Mechanisms of coordinated splicing regulation
An array of alternative splicing transitions occurs during cellular differentiation and organismal development. Different sets of splicing factors (such as CELF, MBNL, and PTB) are each likely to regulate numerous specific alternative splicing transitions (Figure 4) and this regulation is likely to be coordinated by interacting networks similar to those described for transcriptional regulation.
We are addressing this unexplored "next level" in understanding the regulation of alternative splicing by investigating regulation during development. Our current goals are to address the following questions: What is the level of coordinated regulation during development? What regulatory factors are the dominant determinants of specific developmental splicing changes? How are the activities of the splicing modulators modified during development (protein abundance, nuclear:cytoplasmic distribution, post-translational modifications)? What are the signaling pathways responsible for modulating the activities of the dominant regulators?
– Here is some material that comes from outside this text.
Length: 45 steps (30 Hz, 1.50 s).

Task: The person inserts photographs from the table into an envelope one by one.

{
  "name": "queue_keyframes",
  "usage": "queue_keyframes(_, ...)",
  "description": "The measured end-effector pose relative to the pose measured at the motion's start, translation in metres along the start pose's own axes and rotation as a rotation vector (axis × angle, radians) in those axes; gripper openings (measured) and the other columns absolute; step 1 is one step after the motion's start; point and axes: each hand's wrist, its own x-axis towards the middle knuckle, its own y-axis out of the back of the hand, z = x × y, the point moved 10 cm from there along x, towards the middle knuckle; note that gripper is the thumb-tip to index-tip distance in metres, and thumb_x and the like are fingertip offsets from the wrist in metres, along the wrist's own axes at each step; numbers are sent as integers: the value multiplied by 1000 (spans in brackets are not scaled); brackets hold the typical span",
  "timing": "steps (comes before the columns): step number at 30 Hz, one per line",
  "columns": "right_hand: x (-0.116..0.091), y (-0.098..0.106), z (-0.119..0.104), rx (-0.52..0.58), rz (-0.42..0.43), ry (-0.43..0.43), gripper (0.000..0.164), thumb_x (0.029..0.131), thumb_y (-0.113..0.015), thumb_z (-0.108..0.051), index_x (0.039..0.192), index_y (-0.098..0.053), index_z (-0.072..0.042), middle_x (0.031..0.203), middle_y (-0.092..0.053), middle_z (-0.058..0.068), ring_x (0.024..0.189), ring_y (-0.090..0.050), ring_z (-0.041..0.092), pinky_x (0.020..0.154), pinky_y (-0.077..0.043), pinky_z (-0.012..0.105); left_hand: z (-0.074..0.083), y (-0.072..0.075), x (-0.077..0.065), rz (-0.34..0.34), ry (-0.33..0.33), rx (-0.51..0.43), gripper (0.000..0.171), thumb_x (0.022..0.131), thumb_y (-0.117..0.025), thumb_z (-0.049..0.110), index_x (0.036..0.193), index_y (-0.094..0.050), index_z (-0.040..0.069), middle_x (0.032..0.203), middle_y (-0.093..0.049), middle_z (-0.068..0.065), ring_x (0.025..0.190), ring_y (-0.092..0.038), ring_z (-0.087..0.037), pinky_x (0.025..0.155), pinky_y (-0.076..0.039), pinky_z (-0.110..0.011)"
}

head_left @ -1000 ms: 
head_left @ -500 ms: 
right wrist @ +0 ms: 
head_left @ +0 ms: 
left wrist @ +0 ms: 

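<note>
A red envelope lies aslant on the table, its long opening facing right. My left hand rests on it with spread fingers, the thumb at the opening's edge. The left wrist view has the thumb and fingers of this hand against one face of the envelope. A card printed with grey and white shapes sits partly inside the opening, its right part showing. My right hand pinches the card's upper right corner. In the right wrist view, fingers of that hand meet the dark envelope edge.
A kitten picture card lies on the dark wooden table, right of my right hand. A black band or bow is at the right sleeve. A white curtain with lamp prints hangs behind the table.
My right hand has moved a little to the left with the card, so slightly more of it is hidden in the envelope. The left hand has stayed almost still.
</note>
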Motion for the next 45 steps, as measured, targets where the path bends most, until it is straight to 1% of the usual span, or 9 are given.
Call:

We are investigating regulation during development of heart and skeletal muscle tissues in mice and during skeletal muscle differentiation in cell culture. Bioinformatics, splicing microarrays, and RT-PCR analyses are being used to identify alternative splicing events of particular interest such as those that are conserved between species, result in physiologically important protein isoform transitions, and/or are targets of CELF or MBNL regulation. In the long term, we expect to use the global analysis of multiple and varied transitions to identify networks responsible for coordinated regulation. Our initial focus is on networks regulated by CELF and MBNL proteins. Most CELF and MBNL gene products undergo alternative splicing and express different protein isoforms that may exhibit functional differences. There is great potential for cross- and auto-regulation even just among these two families. In addition, recent results indicate that phosphorylation of CELF proteins (and probably MBNL proteins) has the potential for modulating regulatory activities.